The problem =>
Your answer is the listing, printed exactly as given.

Collected material =>
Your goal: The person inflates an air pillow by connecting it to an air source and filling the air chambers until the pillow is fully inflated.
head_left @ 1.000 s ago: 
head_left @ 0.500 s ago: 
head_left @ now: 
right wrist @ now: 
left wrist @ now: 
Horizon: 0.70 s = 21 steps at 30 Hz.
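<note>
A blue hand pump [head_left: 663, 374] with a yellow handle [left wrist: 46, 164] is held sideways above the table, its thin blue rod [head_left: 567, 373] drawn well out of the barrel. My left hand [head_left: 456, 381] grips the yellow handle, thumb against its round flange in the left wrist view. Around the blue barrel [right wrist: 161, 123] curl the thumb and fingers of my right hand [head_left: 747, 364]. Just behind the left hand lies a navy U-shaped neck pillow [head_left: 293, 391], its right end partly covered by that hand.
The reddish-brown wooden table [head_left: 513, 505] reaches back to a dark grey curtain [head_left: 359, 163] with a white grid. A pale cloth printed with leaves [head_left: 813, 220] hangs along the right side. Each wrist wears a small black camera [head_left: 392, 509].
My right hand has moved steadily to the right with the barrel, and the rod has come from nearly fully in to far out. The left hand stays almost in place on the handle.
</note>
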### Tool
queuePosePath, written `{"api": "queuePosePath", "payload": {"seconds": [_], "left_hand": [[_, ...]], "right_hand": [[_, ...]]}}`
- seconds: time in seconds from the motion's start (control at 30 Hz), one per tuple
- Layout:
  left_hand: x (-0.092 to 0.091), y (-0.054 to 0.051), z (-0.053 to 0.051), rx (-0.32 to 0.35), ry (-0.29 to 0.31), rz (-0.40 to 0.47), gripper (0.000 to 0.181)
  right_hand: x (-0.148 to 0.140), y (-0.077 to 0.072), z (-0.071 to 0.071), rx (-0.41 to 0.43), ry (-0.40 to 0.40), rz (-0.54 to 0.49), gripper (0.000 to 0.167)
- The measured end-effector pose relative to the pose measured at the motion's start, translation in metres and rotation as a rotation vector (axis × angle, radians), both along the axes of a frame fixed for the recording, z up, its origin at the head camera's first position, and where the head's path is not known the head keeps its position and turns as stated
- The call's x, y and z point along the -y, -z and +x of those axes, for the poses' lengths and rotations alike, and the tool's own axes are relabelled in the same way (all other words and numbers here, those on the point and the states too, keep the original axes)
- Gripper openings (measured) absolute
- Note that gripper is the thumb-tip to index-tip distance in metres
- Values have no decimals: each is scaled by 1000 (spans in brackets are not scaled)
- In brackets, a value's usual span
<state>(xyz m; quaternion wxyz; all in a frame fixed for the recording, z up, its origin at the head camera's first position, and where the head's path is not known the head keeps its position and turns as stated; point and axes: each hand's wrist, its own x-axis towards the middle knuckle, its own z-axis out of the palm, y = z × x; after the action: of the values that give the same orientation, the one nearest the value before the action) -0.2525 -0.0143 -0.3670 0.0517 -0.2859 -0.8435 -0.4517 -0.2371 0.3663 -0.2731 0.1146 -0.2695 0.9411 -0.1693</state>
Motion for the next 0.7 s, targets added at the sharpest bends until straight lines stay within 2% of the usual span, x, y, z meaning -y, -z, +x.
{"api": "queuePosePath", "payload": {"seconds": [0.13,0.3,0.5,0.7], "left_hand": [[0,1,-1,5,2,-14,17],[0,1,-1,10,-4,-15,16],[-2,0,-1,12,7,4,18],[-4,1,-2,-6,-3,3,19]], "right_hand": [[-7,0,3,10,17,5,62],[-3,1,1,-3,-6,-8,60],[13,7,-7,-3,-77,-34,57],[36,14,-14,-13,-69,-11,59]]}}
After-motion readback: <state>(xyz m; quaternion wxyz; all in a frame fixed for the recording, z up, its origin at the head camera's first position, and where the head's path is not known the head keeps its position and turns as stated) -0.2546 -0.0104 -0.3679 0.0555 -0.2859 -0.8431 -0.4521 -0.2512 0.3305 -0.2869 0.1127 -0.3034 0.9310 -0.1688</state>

The answer =>
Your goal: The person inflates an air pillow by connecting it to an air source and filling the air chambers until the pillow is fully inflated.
head_left @ 1.000 s ago: 
head_left @ 0.500 s ago: 
head_left @ now: 
right wrist @ now: 
left wrist @ now: 
Horizon: 0.70 s = 21 steps at 30 Hz.
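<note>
A blue hand pump [head_left: 663, 374] with a yellow handle [left wrist: 46, 164] is held sideways above the table, its thin blue rod [head_left: 567, 373] drawn well out of the barrel. My left hand [head_left: 456, 381] grips the yellow handle, thumb against its round flange in the left wrist view. Around the blue barrel [right wrist: 161, 123] curl the thumb and fingers of my right hand [head_left: 747, 364]. Just behind the left hand lies a navy U-shaped neck pillow [head_left: 293, 391], its right end partly covered by that hand.
The reddish-brown wooden table [head_left: 513, 505] reaches back to a dark grey curtain [head_left: 359, 163] with a white grid. A pale cloth printed with leaves [head_left: 813, 220] hangs along the right side. Each wrist wears a small black camera [head_left: 392, 509].
My right hand has moved steadily to the right with the barrel, and the rod has come from nearly fully in to far out. The left hand stays almost in place on the handle.
</note>
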### Tool
queuePosePath, written `{"api": "queuePosePath", "payload": {"seconds": [_], "left_hand": [[_, ...]], "right_hand": [[_, ...]]}}`
- seconds: time in seconds from the motion's start (control at 30 Hz), one per tuple
- Layout:
  left_hand: x (-0.092 to 0.091), y (-0.054 to 0.051), z (-0.053 to 0.051), rx (-0.32 to 0.35), ry (-0.29 to 0.31), rz (-0.40 to 0.47), gripper (0.000 to 0.181)
  right_hand: x (-0.148 to 0.140), y (-0.077 to 0.072), z (-0.071 to 0.071), rx (-0.41 to 0.43), ry (-0.40 to 0.40), rz (-0.54 to 0.49), gripper (0.000 to 0.167)
- The measured end-effector pose relative to the pose measured at the motion's start, translation in metres and rotation as a rotation vector (axis × angle, radians), both along the axes of a frame fixed for the recording, z up, its origin at the head camera's first position, and where the head's path is not known the head keeps its position and turns as stated
- The call's x, y and z point along the -y, -z and +x of those axes, for the poses' lengths and rotations alike, and the tool's own axes are relabelled in the same way (all other words and numbers here, those on the point and the states too, keep the original axes)
- Gripper openings (measured) absolute
- Note that gripper is the thumb-tip to index-tip distance in metres
- Values have no decimals: each is scaled by 1000 (spans in brackets are not scaled)
- In brackets, a value's usual span
<state>(xyz m; quaternion wxyz; all in a frame fixed for the recording, z up, its origin at the head camera's first position, and where the head's path is not known the head keeps its position and turns as stated; point and axes: each hand's wrist, its own x-axis towards the middle knuckle, its own z-axis out of the palm, y = z × x; after the action: of the values that give the same orientation, the one nearest the value before the action) -0.2525 -0.0143 -0.3670 0.0517 -0.2859 -0.8435 -0.4517 -0.2371 0.3663 -0.2731 0.1146 -0.2695 0.9411 -0.1693</state>
Motion for the next 0.7 s, targets added at the sharpest bends until straight lines stay within 2% of the usual span, x, y, z meaning -y, -z, +x.
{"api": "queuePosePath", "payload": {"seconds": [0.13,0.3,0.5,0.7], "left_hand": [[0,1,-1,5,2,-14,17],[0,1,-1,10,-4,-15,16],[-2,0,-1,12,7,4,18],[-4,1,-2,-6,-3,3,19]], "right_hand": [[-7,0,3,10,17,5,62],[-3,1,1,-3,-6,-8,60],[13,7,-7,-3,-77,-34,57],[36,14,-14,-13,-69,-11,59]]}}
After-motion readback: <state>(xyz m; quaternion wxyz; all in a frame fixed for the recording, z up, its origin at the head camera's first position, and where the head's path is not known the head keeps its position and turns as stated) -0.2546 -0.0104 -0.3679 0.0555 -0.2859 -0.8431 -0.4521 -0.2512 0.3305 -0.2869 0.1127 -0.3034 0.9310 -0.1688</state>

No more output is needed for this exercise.